All lines of the entries with "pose" in them must be listed.
-- -- --
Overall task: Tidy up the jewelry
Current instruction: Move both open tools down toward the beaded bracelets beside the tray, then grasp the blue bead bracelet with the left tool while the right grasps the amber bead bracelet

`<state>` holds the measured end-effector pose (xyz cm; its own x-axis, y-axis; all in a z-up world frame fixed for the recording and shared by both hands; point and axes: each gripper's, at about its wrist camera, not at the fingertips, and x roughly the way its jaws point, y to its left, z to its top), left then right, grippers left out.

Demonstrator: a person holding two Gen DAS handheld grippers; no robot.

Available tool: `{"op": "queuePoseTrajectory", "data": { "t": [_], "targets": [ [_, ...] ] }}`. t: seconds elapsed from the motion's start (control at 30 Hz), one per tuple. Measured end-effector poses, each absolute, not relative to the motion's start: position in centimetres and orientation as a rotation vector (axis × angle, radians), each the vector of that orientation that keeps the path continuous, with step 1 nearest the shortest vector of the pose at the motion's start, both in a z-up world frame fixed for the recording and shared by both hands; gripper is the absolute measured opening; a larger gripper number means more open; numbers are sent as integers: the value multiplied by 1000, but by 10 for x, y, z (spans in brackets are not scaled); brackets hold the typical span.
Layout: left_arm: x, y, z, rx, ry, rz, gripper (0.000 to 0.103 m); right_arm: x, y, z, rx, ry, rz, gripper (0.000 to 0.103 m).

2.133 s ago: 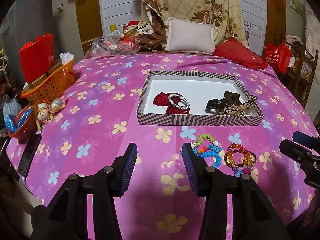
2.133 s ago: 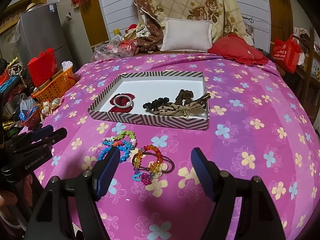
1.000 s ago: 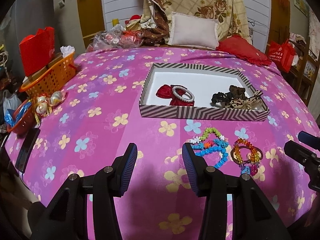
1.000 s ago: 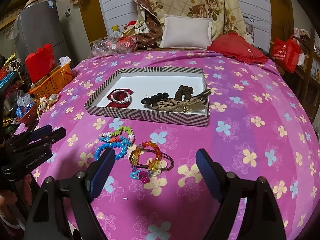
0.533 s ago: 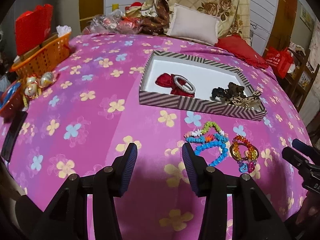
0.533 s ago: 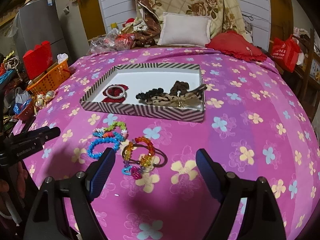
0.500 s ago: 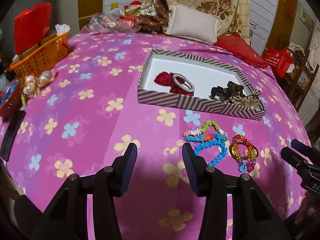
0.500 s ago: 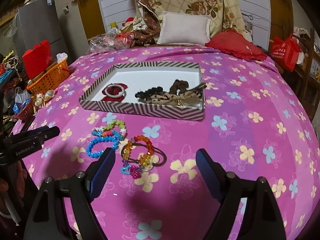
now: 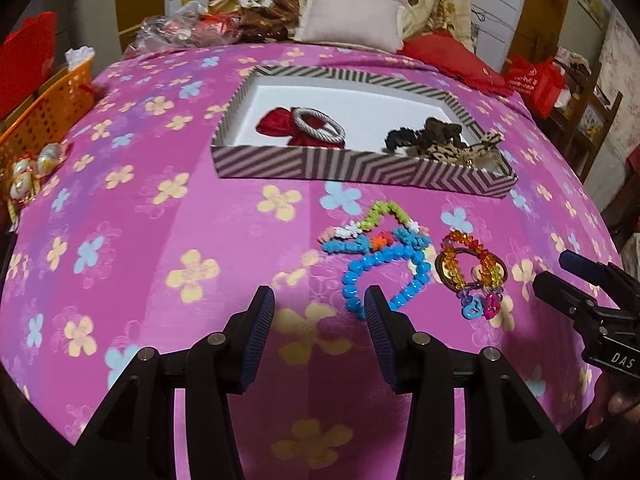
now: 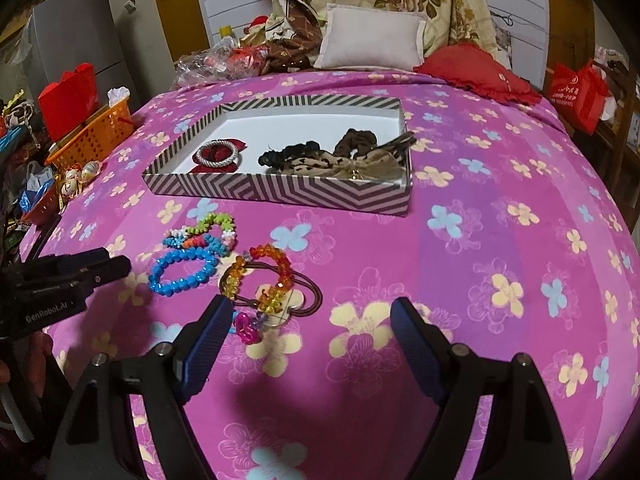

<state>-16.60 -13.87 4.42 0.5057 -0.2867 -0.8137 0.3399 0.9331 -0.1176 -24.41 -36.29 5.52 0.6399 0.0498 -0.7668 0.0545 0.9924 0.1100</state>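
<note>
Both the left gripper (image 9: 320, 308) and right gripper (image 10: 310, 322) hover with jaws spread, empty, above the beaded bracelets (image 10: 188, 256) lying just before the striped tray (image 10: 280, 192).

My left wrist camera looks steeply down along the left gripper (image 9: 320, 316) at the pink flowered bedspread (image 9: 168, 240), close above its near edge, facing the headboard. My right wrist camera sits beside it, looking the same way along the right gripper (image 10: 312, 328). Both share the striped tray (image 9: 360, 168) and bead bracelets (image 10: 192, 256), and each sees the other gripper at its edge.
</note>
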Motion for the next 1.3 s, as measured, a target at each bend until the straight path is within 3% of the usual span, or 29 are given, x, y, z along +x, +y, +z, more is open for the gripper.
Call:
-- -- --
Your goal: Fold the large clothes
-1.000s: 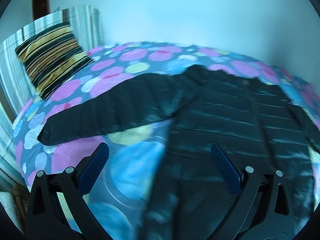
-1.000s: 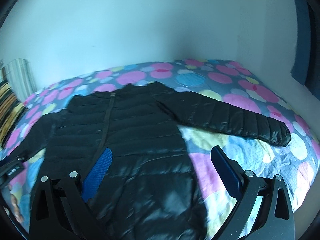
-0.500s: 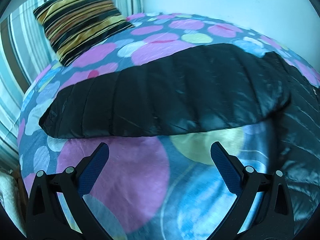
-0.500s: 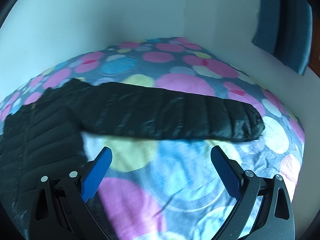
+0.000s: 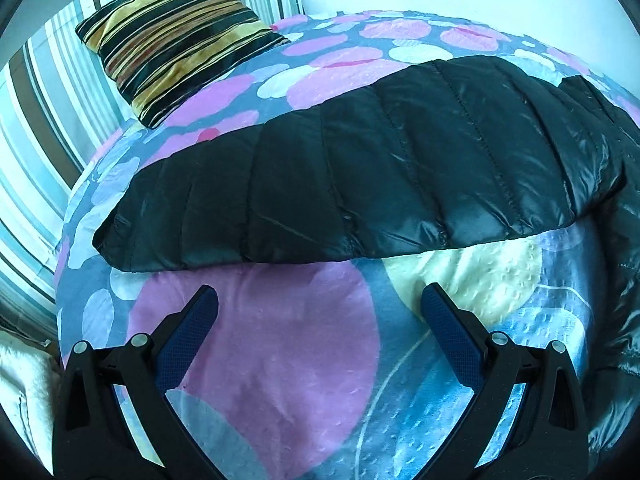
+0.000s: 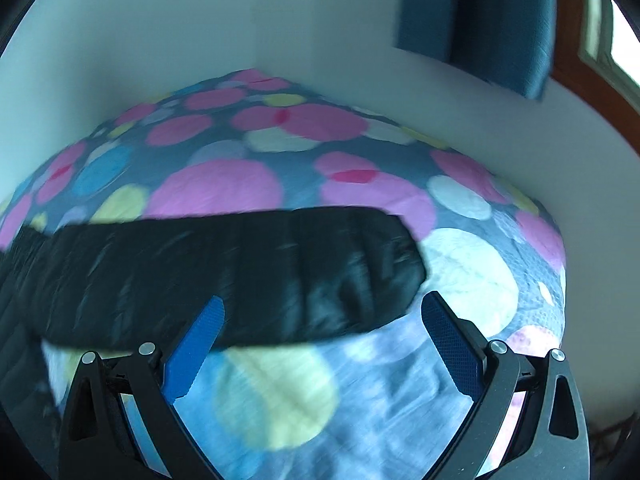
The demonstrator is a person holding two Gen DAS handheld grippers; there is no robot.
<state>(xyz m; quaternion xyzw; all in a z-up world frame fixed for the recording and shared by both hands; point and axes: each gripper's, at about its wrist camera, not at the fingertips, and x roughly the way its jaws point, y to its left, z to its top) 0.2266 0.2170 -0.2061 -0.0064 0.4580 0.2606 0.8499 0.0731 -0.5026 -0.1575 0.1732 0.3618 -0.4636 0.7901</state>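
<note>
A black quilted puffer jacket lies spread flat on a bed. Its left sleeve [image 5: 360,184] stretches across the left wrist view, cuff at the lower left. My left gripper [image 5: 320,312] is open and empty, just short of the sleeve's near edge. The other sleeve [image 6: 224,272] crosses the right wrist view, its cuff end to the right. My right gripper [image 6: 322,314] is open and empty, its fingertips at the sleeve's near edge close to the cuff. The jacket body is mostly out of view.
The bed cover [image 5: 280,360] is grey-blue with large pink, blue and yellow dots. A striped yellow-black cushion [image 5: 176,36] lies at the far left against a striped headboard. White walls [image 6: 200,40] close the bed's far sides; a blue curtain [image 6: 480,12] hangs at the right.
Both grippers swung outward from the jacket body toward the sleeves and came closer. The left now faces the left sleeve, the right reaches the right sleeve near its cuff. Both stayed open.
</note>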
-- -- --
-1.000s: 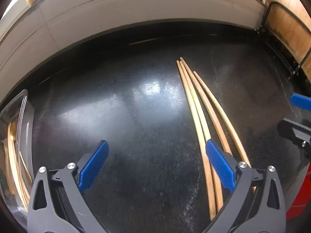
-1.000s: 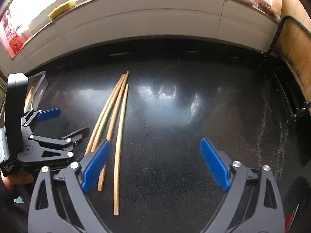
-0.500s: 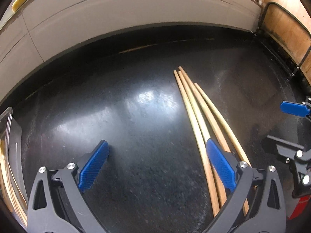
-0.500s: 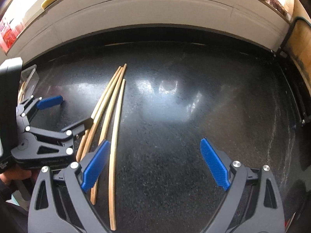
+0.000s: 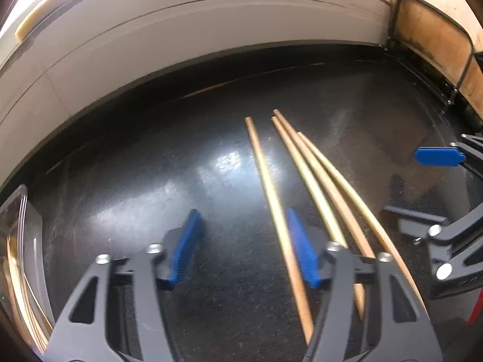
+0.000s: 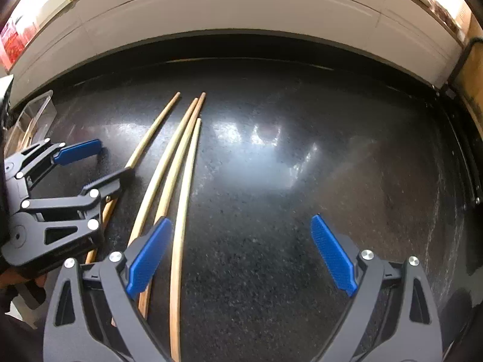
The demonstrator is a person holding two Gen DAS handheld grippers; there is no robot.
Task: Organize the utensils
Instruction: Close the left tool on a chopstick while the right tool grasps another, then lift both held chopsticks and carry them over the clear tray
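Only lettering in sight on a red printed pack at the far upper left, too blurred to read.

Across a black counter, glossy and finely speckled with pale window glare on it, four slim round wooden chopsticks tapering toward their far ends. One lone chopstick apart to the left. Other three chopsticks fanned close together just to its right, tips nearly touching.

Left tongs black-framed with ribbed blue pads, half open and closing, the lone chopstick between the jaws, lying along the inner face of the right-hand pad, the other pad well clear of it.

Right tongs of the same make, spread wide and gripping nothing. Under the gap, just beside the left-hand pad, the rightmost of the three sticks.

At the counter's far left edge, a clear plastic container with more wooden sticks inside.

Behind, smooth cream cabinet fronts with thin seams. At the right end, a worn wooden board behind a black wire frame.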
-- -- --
(Task response):
`<state>` holds the measured end-effector pose (xyz cm; its own x-axis, y-axis; all in a z-up world frame fixed for the recording and shared by both hands; point and axes: each gripper's, at about its wrist camera, not at the fingertips, and x roughly the way its jaws point, y to its left, z to its top), left then right, grippers left out.
Available tool: `{"op": "queuePoseTrajectory", "data": { "t": [_], "targets": [ [_, ...] ] }}`. t: seconds elapsed from the motion's start (control at 30 Hz), one per tuple. Measured end-effector poses, each absolute, not relative to the motion's start: position in centimetres and orientation as a rotation vector (axis × angle, radians), each the vector of that orientation that keeps the path continuous, with step 1 nearest the shortest vector of the pose at the motion's start, both in a z-up world frame fixed for the recording and shared by both hands; gripper is the absolute measured opening; a larger gripper number means more open; numbers are sent as integers: the value multiplied by 1000, but by 10 for x, y, z (spans in brackets are not scaled); brackets hold the typical span.

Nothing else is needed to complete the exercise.